De acuerdo a investigaciones realizadas por autoridades alemanas, se ha dado a conocer que el Boeing 767-300ER de LATAM Cargo alcanzó una inclinación de nariz hacia arriba de 48° al intentar una maniobra de escape de windshear, durante su aproximación al Aeropuerto de Frankfurt, el pasado 20 de junio.

Los investigadores mencionan, que la aeronave se encontraba en una aproximación ILS Categoría I a la pista 25L de Frankfurt, cuando la visibilidad se redujo drásticamente aproximadamente a 800 pies sobre el terreno, por lo que el capitán, tomo el mando de la aeronave. El empuje automático de la aeronave y el piloto automático se desconectaron automáticamente a 0.7 millas náuticas de la pista, y los pilotos perdieron las referencias visuales de la pista. Por lo que la tripulación decidió abortar el aterrizaje en la altura de decisión.

Cuando el capitán inició la maniobra de ida al aire, se emitió una advertencia de windshear y el capitán tuvo que realizar una maniobra de escape de windsheear, por lo que ascendió y aplico máxima potencia.

Las conclusiones preliminares de la autoridad de investigación alemana afirman que, cuando el avión ascendió a 2,735 pies, alcanzó una inclinación positiva de nariz de 48°, a una velocidad de 117 nudos, unos 43 segundos después de la alerta de windshear. Cabe destacar que la información de referencia para una maniobra de escape de windshear tiene un objetivo de inclinación positiva de nariz de 15° en vuelo manual.

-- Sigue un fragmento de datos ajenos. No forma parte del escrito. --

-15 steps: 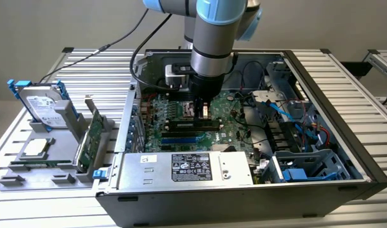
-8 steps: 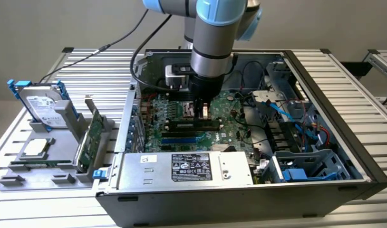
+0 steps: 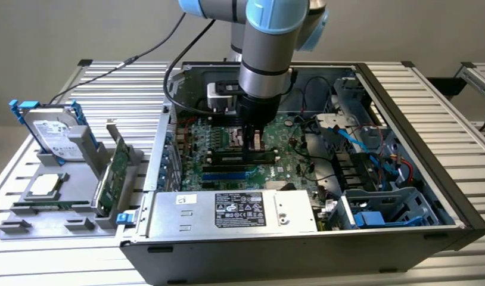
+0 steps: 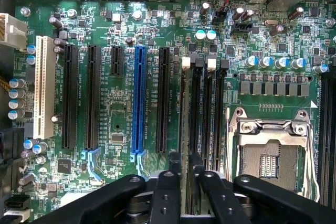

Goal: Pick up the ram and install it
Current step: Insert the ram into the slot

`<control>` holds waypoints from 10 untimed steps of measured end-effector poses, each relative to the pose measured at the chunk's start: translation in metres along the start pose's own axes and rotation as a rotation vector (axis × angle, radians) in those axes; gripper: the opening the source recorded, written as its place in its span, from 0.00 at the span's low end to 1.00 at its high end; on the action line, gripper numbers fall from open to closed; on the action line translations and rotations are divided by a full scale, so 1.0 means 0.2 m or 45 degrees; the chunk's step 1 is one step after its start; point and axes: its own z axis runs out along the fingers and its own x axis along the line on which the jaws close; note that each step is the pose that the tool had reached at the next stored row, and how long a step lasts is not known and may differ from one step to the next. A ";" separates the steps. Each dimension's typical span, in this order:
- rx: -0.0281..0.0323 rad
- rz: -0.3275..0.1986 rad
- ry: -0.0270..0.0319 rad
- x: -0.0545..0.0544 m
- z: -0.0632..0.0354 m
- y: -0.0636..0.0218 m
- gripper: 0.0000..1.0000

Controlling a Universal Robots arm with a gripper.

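My gripper (image 4: 186,163) is down inside the open computer case (image 3: 417,107), over the motherboard (image 4: 115,93). Its two black fingers (image 4: 174,167) are shut on the ram (image 4: 184,119), a thin green strip seen edge-on. The ram runs along the memory slot beside the white latch (image 4: 185,62), next to the other black memory slots (image 4: 210,114). Whether it is fully seated cannot be told. In the exterior view the gripper (image 3: 254,143) stands upright over the middle of the board, just above the row of slots (image 3: 242,158).
An empty CPU socket (image 4: 268,150) lies beside the memory slots, a blue expansion slot (image 4: 139,98) on the other side. On the exterior view's left a grey holder (image 3: 36,223) carries a hard drive (image 3: 52,134), a green expansion card (image 3: 115,173) and a chip (image 3: 44,186). The power supply (image 3: 235,211) sits at the case's front.
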 end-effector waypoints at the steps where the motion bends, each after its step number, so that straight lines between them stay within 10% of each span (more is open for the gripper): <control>1: 0.0000 0.000 -0.0001 0.00 0.000 0.000 0.27; 10: 0.0001 0.000 -0.0040 0.00 -0.104 0.015 0.45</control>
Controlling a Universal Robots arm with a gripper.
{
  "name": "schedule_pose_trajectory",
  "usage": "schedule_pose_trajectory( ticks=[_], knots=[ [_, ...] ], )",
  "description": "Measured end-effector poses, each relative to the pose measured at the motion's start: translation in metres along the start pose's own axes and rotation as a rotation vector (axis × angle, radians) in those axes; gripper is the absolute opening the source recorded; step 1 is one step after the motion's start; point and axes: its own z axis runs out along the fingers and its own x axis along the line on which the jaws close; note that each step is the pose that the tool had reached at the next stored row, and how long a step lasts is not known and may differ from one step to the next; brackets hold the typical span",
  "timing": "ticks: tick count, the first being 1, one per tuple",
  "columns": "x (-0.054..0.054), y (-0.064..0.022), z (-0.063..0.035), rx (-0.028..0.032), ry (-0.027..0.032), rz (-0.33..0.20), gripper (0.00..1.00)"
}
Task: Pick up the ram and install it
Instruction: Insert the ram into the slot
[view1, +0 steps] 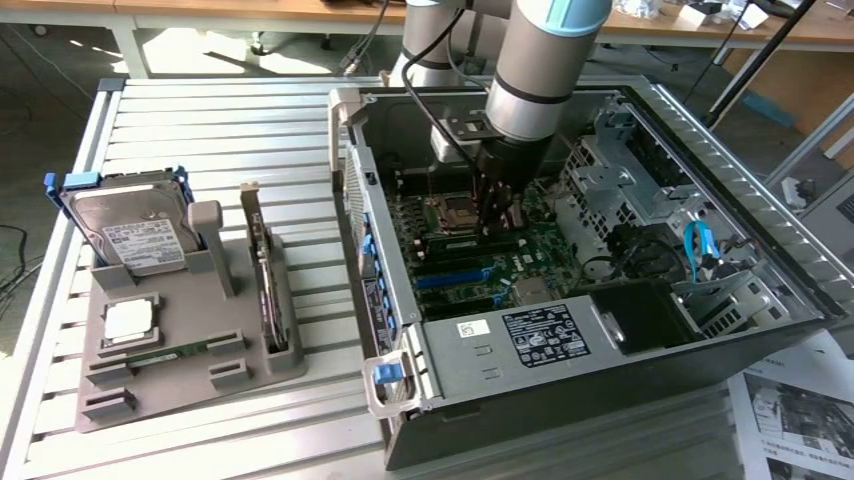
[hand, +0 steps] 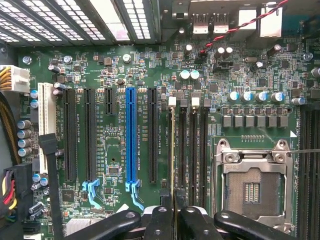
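Ram (hand: 173, 150), edge-on and thin, is pinched in the nearly closed hand (hand: 173, 202) at the memory slots (hand: 192, 150), faces hidden.

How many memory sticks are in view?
2. One stick lies flat on the gray tray; the held stick is edge-on in the gripper. More may be hidden.

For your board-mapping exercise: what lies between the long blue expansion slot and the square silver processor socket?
In the wrist view: one long black expansion slot, then the black memory slots, with the thin ram stick edge-on at the first.
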Motion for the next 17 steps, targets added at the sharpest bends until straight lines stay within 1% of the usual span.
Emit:
schedule_pose_trajectory(
  ticks=[3,9,17],
  knots=[
    [-0.0001,-0.0001,-0.0011,0.0004,-0.0008,0.0,0.13],
    [0.0002,0.0,-0.0062,0.0001,-0.0002,0.0,0.13],
    [0.0006,-0.0006,-0.0062,-0.0003,0.0,0.0,0.13]
  ],
)
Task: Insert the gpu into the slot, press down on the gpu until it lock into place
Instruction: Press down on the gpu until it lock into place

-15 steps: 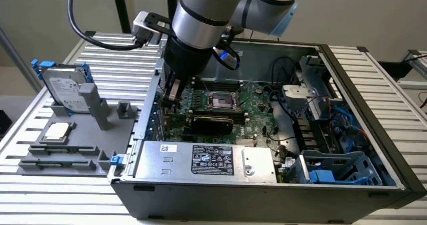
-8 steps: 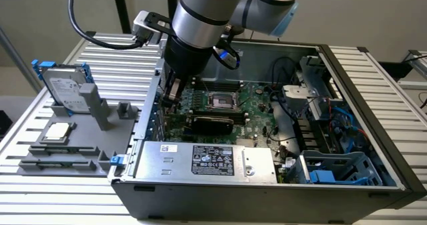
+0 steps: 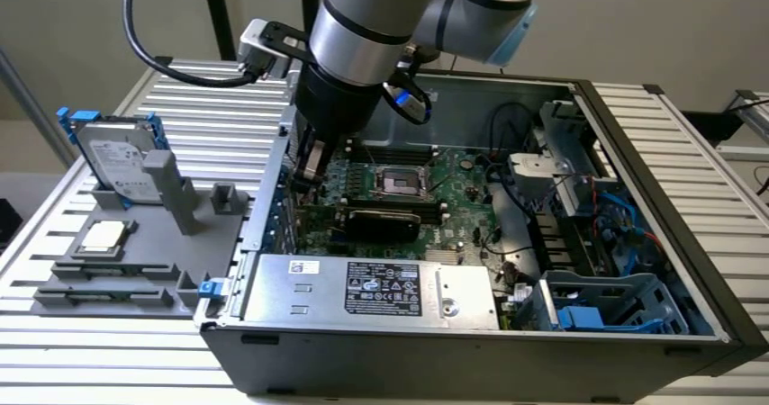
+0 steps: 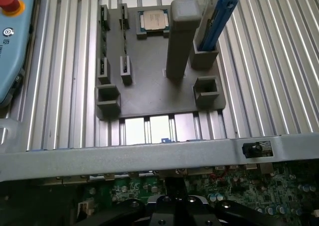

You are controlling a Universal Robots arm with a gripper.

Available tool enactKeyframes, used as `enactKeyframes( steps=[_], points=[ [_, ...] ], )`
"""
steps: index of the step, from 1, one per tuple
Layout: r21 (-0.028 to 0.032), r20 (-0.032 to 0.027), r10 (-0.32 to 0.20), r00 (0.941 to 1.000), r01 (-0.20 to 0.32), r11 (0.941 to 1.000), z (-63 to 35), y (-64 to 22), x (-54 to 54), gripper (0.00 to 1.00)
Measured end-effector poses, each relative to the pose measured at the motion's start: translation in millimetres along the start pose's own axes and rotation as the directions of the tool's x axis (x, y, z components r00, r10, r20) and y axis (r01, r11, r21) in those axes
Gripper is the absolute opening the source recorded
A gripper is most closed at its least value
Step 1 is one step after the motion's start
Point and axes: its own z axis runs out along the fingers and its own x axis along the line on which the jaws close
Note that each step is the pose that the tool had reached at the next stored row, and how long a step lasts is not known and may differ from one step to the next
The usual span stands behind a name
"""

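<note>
The gpu [image 3: 380, 221] is a flat black card standing across the green motherboard inside the open computer case, just beyond the silver power supply. The slot is hidden beneath it. My gripper [image 3: 310, 178] reaches down into the case by the wall on the exterior view's left, over that end of the card. Whether it touches the card I cannot tell. In the wrist view the gripper [image 4: 174, 200] has its black fingers together above the motherboard, just inside the case wall [image 4: 149, 153].
The silver power supply [image 3: 373, 288] fills the case's near side, with a blue drive cage [image 3: 601, 301] at the exterior view's right. Outside the case a grey fixture tray [image 3: 121, 261] carries a hard drive [image 3: 114, 157] and a processor chip [image 4: 153, 21]. A light-blue pendant [image 4: 12, 46] lies beside it.
</note>
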Motion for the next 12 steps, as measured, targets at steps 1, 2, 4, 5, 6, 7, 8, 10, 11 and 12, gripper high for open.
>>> enactKeyframes(
  steps=[1,2,4,5,6,7,8,10,11,12],
  points=[
    [0.0,-0.0004,0.0,1.0,0.0,1.0,0.0,0.1,0.0,0.11],
    [0.0001,-0.001,0.0,1.0,0.0,1.0,0.0,0.1,0.0,0.11],
    [-0.0002,-0.0026,0.001,1.0,-0.001,1.0,0.0,0.1,0.1,0.11],
    [-0.0009,-0.0035,0.001,1.0,-0.001,1.0,0.0,0.0,0.2,0.11],
    [-0.0014,-0.0042,0.002,1.0,-0.002,1.0,0.0,-0.2,0.5,0.11],
    [-0.0019,-0.0052,0.002,1.0,-0.002,1.0,-0.1,-0.3,1.1,0.11],
    [-0.0025,-0.0062,0.002,1.0,-0.002,1.0,-0.2,-0.6,1.8,0.11],
    [-0.0035,-0.0085,0.003,1.0,-0.003,1.0,-0.5,-1.3,3.8,0.11],
    [-0.0039,-0.0096,0.003,0.9999,-0.003,1.0,-0.6,-1.6,5.0,0.11],
    [-0.0041,-0.0106,0.004,0.9999,-0.004,1.0,-0.7,-1.9,6.0,0.11]
  ],
)
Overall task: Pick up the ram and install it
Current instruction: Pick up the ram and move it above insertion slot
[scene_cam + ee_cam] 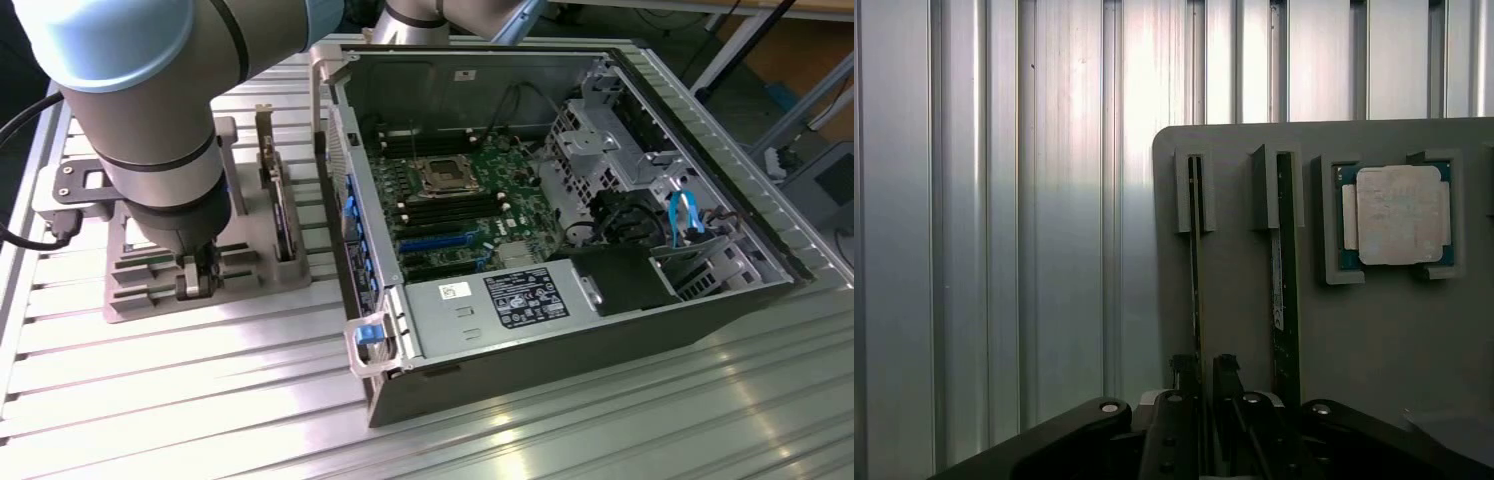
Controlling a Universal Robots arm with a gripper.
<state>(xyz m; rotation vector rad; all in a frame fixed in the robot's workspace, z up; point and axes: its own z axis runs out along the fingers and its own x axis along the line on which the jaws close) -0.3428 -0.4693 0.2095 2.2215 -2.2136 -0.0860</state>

Con la actitud excesiva de nariz hacia arriba y sus flaps en la posición de 20°, la advertencia de desplome y el shaker del mando del avión se activaron, y la velocidad aérea se disparó a 86 nudos con una velocidad terrestre de 60 nudos. Aunque la inclinación del avión se redujo a 16°, su ángulo de ataque aumentó a casi 21° y la pérdida de sustentación hizo que descendiera rápidamente, perdiendo temporalmente el control de la aeronave, aumentando su velocidad de descenso a 5,500 pies/min.

Los pilotos a los investigadores que iniciaron un procedimiento de recuperación de desplome. Unos 20 segundos después de la advertencia de desplome; habiendo perdido unos 1,000 pies de altura, el avión dejó de descender a 1,913 pies.

Después de estabilizar la altitud y la trayectoria de vuelo de la aeronave, el capitán inició otro ascenso a 5,000 pies y luego a 9,000 pies antes de realizar una segunda aproximación y aterrizar unos 37 minutos después de la maniobra inicial.

La tripulación de la aeronave y los únicos ocupantes pudieron aterrizar de manera segura y no se reportó algún herido, y la estructura de la aeronave también se reportó sin daños.

Hasta el momento, las autoridades no han llegado a conclusiones formales sobre el suceso.